Supposedly hated her for being so devoutly loyal to our mother but where is his loyalty to her now. She shuddered at the hypocrisy of her brother. "Brother," she thought to herself. She hung up finally when he said bye and felt her temperature rise. It was a clear psychological reaction to his bullshit.
She entered the shower to lower her temperature. She wanted to go to a lab and research on this, "blood is thicker than water" saying. What half. Her sister, period. Love isn't half.
She thought of when her father came over to tell her the news because her father knew her. Knew that she was all in love.

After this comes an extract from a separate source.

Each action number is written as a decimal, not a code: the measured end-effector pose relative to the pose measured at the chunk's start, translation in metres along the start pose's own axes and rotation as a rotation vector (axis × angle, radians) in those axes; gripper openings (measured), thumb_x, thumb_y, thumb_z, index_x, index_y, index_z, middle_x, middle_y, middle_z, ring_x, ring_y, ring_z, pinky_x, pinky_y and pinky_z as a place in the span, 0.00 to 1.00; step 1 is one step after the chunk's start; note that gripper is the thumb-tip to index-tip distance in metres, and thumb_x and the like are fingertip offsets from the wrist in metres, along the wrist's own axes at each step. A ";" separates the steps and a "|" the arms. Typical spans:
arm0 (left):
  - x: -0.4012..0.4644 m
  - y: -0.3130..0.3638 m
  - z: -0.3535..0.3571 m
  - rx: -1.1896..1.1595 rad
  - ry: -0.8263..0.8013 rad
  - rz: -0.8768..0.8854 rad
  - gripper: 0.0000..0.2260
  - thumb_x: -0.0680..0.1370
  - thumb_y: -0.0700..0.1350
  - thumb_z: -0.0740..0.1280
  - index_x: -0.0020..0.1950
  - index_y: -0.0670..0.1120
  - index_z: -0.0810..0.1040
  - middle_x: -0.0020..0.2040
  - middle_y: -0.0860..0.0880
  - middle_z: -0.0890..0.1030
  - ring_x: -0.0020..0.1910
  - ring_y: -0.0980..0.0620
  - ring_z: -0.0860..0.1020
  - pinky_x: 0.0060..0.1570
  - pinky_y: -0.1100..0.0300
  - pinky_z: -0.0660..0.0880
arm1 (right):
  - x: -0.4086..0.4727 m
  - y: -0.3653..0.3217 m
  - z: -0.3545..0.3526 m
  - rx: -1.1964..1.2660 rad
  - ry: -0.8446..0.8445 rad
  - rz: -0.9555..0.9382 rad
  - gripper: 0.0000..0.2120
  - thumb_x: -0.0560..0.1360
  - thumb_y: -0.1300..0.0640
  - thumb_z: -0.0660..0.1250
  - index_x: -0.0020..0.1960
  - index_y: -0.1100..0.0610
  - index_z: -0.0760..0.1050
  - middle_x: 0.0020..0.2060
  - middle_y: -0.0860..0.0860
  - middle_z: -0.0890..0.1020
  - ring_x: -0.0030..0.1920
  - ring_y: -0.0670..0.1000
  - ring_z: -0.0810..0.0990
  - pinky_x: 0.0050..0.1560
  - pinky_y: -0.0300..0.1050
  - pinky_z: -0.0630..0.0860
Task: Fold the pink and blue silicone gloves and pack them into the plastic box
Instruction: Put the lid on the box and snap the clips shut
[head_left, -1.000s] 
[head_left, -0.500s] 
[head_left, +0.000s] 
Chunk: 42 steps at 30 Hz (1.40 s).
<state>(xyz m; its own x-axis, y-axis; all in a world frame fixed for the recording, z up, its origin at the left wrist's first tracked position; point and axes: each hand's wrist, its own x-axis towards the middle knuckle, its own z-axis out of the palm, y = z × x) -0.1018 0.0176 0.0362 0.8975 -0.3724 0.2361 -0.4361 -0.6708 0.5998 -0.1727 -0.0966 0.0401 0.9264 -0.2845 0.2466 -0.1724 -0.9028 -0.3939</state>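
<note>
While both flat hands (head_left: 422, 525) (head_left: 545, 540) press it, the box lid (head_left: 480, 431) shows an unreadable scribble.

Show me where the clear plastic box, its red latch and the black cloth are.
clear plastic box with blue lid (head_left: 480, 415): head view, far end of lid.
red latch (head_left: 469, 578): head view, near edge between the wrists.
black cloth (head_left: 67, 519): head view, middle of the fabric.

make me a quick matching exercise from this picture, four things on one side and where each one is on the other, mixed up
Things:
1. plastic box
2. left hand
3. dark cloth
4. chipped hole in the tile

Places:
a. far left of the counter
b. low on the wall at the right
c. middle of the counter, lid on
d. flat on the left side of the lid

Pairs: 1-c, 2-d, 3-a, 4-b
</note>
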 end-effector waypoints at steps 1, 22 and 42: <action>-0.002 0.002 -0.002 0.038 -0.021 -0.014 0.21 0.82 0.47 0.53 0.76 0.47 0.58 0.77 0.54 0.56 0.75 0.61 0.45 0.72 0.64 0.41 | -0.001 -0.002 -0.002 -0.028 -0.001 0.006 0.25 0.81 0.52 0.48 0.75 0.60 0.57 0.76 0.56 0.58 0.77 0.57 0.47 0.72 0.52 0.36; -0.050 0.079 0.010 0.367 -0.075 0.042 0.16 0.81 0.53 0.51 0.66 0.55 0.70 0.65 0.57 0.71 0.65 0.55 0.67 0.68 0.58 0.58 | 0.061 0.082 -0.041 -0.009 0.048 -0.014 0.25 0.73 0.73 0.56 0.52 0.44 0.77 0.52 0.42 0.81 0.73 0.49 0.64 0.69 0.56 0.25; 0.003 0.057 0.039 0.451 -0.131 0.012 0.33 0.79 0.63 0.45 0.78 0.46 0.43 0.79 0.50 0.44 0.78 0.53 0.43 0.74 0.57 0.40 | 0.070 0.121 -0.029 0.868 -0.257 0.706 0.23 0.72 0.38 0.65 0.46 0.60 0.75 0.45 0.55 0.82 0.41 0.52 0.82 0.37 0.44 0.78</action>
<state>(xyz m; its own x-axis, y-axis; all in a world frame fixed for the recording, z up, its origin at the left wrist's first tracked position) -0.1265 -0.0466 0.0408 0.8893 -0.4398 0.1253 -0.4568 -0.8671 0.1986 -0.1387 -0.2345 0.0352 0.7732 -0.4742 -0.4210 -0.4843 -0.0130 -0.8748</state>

"We need to tell bhaiya" she remembered telling her father.
"I sent him a text." Her father responded matter-of-factly like reading out the news, like the newsreader he was.
She would've protested to a dry text notifying about someone's death, but she just heard her sister died that day. She made her favourite earl grey, but it tasted so bland. She remembered all this as she sat under the shower and wondered how her brother could think of biriyani when her favourite earl grey turned bland.
The sunset was supposedly pink and pretty that evening according to social media posts, but she doesn't remember feeling how pretty it was. Nothing felt pretty. She walked at the park she always walked at and saw all the new, colourful flowers embracing Spring and they felt like plastic fakes. Like plastic people, like anything and anyone that's a façade, a lie, a scam.
She turned off the shower knob and watched the water go down, and down, and down and down the drain, taking a part of her that she won't ever retrieve. Despite "she's in a better place". Despite "whatever Allah does is for good"; despite time.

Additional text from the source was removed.